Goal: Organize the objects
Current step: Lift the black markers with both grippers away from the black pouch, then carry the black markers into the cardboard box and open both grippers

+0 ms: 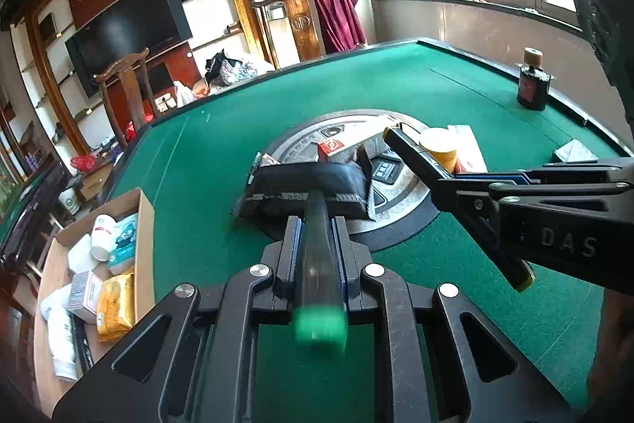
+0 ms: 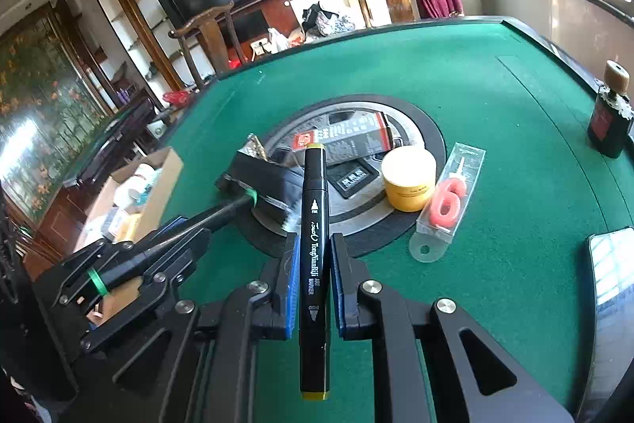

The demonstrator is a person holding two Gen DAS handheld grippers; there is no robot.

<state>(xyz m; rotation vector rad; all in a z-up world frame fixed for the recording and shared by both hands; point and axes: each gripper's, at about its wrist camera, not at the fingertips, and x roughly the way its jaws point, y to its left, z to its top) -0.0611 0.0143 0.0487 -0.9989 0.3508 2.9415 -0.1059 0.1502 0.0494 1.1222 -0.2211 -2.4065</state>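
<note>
While both grippers hold their items above the green bench (image 2: 495,106), each carries one black marker. Left gripper (image 1: 315,224): closed on a green-capped marker (image 1: 317,264), clamped lengthwise between the blue pads, its far end over a black pouch (image 1: 305,191) at the near-left edge of the round metal centre plate (image 2: 408,141). Right gripper (image 2: 315,244): closed on a yellow-tipped marker (image 2: 313,224), held lengthwise, white lettering along its barrel.

Right wrist view only: a clear packet with a pink numeral candle (image 2: 447,201), lying flat on the felt just right of the plate; a yellow tub with cream lid (image 2: 408,177) touching the plate's right edge; a dark phone-like slab (image 2: 610,264) at the far right; and the green bands of the left gripper's marker, seen from the side.

Left wrist view only: the contents of the open cardboard box (image 1: 144,224) at the bench's left edge, including white cups, a yellow packet and small cartons; the right gripper's marker seen slanting in from the right.

Both views: a red-and-black carton (image 2: 344,137) on the plate; a dark bottle with wooden stopper (image 1: 533,82) standing well apart by the far right rim. Beyond the bench: wooden chair (image 1: 126,86), television (image 1: 126,26), red cloth (image 1: 337,14) over furniture.
</note>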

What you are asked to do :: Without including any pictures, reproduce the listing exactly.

Answer below ::
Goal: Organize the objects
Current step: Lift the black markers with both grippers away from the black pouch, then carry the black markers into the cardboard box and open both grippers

+0 ms: 
+0 ms: 

The demonstrator is a person holding two Gen DAS handheld grippers; there is no robot.

<state>(xyz m; rotation vector rad; all in a z-up world frame fixed for the recording and shared by both hands; point and axes: each gripper's, at about its wrist camera, not at the fingertips, and x roughly the way its jaws point, y to its left, z to its top) -0.0611 0.0143 0.0487 -0.9989 0.3508 2.9415 -0.1059 0.1502 0.0494 1.1222 -0.2211 -2.4065</state>
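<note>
While both grippers hold their items above the green bench (image 2: 495,106), each carries one black marker. Left gripper (image 1: 315,224): closed on a green-capped marker (image 1: 317,264), clamped lengthwise between the blue pads, its far end over a black pouch (image 1: 305,191) at the near-left edge of the round metal centre plate (image 2: 408,141). Right gripper (image 2: 315,244): closed on a yellow-tipped marker (image 2: 313,224), held lengthwise, white lettering along its barrel.

Right wrist view only: a clear packet with a pink numeral candle (image 2: 447,201), lying flat on the felt just right of the plate; a yellow tub with cream lid (image 2: 408,177) touching the plate's right edge; a dark phone-like slab (image 2: 610,264) at the far right; and the green bands of the left gripper's marker, seen from the side.

Left wrist view only: the contents of the open cardboard box (image 1: 144,224) at the bench's left edge, including white cups, a yellow packet and small cartons; the right gripper's marker seen slanting in from the right.

Both views: a red-and-black carton (image 2: 344,137) on the plate; a dark bottle with wooden stopper (image 1: 533,82) standing well apart by the far right rim. Beyond the bench: wooden chair (image 1: 126,86), television (image 1: 126,26), red cloth (image 1: 337,14) over furniture.
</note>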

Nothing else is needed to finish the exercise.